Cre-mediated recombination on the AC1-flox allele produces AC1-null allele. A, Schematics of AC1^flox and AC1^{Δ (= null or −)} alleles. AC1^Δ allele was generated by expressing Cre recombinase in the germline of AC1^flox/+ mice, in which exon 1 and the putative promoter of the AC1 gene are flanked by two loxP sites. B, RT-PCR using primers specific for exons downstream of the floxed region (shown in A) detects AC1 mRNA expression in AC1^flox/flox control brains (3, 4) but not in AC1^Δ/Δ brains (1, 2), demonstrating that the AC1-flox allele is functional. m, Size markers. C–F, Flattened cortices stained for CO (C, D) or Nissl (E, F) demonstrate that AC1^Δ/Δ mice (D, F) completely lack the cortical barrel pattern, unlike control (wild-type) mice (C, E). G, H, Barreloids in VB thalamus of AC1^Δ/Δ mice (H) are not as distinct as those of (AC1^+/Δ) control mice (G).
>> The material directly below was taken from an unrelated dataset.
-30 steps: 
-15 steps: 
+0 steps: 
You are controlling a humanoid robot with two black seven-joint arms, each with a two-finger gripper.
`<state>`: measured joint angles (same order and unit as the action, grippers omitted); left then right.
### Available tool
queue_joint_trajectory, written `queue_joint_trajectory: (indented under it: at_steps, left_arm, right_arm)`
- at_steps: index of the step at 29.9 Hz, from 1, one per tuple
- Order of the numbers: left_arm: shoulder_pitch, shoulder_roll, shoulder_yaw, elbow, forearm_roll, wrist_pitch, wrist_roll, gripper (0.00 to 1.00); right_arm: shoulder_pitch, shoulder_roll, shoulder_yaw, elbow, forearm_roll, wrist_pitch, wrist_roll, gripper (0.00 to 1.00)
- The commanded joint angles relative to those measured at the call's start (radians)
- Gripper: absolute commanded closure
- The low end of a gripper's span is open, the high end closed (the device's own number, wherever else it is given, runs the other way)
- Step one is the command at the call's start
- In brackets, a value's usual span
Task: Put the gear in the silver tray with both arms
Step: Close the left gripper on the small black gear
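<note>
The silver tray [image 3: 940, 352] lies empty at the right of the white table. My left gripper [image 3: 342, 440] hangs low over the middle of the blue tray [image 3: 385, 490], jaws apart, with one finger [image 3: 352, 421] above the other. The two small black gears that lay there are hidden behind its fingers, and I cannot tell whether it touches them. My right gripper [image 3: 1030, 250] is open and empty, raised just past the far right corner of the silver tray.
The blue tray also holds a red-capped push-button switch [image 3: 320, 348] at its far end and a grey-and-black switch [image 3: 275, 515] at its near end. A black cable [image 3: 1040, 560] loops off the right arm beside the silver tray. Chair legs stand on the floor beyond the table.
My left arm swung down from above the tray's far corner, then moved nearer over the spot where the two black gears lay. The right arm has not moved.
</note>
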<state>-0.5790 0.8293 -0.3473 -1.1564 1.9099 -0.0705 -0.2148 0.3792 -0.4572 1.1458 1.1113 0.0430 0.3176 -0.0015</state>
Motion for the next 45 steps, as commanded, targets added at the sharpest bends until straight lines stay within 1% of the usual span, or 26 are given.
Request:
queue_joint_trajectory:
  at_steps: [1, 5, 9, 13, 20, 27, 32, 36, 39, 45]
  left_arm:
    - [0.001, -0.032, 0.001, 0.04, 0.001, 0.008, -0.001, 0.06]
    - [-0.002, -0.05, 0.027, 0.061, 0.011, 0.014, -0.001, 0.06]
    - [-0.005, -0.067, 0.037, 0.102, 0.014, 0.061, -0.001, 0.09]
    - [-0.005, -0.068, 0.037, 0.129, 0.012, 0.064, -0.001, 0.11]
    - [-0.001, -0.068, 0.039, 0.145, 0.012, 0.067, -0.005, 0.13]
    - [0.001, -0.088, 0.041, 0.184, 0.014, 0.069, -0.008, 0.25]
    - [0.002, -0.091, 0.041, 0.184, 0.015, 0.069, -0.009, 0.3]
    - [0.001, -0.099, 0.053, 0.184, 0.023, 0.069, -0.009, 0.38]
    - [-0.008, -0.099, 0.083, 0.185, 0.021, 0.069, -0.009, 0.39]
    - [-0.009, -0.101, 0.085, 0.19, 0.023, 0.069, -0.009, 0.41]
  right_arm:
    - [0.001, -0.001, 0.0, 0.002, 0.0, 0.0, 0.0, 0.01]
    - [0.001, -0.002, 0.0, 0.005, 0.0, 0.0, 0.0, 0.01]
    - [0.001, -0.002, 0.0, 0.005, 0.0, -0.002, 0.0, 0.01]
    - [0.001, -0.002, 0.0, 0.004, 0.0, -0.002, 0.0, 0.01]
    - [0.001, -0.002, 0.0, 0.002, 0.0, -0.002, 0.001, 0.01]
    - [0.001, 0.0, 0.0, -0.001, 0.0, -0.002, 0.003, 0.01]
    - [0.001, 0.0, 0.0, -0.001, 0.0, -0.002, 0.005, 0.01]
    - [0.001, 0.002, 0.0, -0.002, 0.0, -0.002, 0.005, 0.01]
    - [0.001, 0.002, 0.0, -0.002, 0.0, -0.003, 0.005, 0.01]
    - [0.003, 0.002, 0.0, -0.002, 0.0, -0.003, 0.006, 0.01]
I, J, Both control (AC1^+/Δ) and AC1^Δ/Δ mice have normal barrelettes in the brainstem principal nucleus. The whisker-related patterns in AC1^Δ/Δ mice throughout the trigeminal pathway are similar to those reported in barrelless (brl) and AC1^−/− mice (Welker et al., 1996; Abdel-Majid et al., 1998), further confirming that the AC1^flox allele is functional. Scale bar: C–F, 500 μm; G, H, 250 μm; I, J, 125 μm.

Figure 2.

CxAC1KO mice generated using Cre expression driven by Emx1 promoter. A, LacZ staining of 400-μm-thick coronal sections from progeny of Emx1-Cre (KΔN) mice crossed with CAG-CAT-Z reporter mice demonstrates that Cre-mediated recombination is specific to neocortex and hippocampus from embryonic stages (data not shown) to adulthood. For more information, see Iwasato et al. (2000, 2004). SI, Barrel cortex; Hip, hippocampus; Th, thalamus. B, Quantitative RT-PCR of AC1^flox/− and CxAC1KO mice barrel cortex at P3 and P7. Number of AC1 transcripts per picogram of total RNA for P1 flox/− (n = 5), P1 CxAC1KO (n = 4), P7 flox/− (n = 4), and P7 CxAC1KO (n = 4) are as follows (mean ± SEM): 46.86 ± 6.37, 9.36 ± 1.42, 81.96 ± 4.43, and 14.83 ± 1.09; Student's t test. C, D, In situ hybridization of AC1 mRNA in coronal sections of P7 brains of AC1^flox/− (C, E) and CxAC1KO (D, F) mice at P7. A few AC1-expressing neurons (F, arrows), presumably GABAergic interneurons, are observed in CxAC1KO cortex. Scale bars: A, C, D, 1 mm; E, F, 50 μm.

Figure 3.

Grossly normal cortical barrel map in CxAC1KO mice. A, B, Tangential sections from P29 control (AC1^flox/−) (A) and CxAC1KO (B) mice stained with CO. Whisker barrel patterns are indistinguishable between genotypes. C, D, Nissl-stained tangential sections from P24 control (AC1^flox/−) (C) and CxAC1KO (D) mice. As in control mice, layer IV neurons in CxAC1KO mice organize into a grossly normal barrel “wall” and “hollow” pattern characteristic of rodent somatosensory cortex. E, F, Tangential sections from P10 control (AC1^flox/−) (E) and CxAC1KO (F) mice immunostained with anti-vGlut2 antibody in red and anti-NeuN in green, which selectively label TC afferents and neuronal cell bodies, respectively. The barrel pattern is qualitatively similar in the two genotypes, showing that the gross presynaptic and postsynaptic patterning of barrels in CxAC1KO mice is not impaired. However, a quantitative analysis of the patterning of layer IV neurons into barrel walls and hollows reveals a small but statistically significant decrease in the wall-to-hollow ratio in the CxAC1KO mice (1.28 ± 0.032; n = 11) compared with AC1^flox/− control mice (1.47 ± 0.035; n = 8; p < 0.01, Student's t test). Scale bars, 100 μm.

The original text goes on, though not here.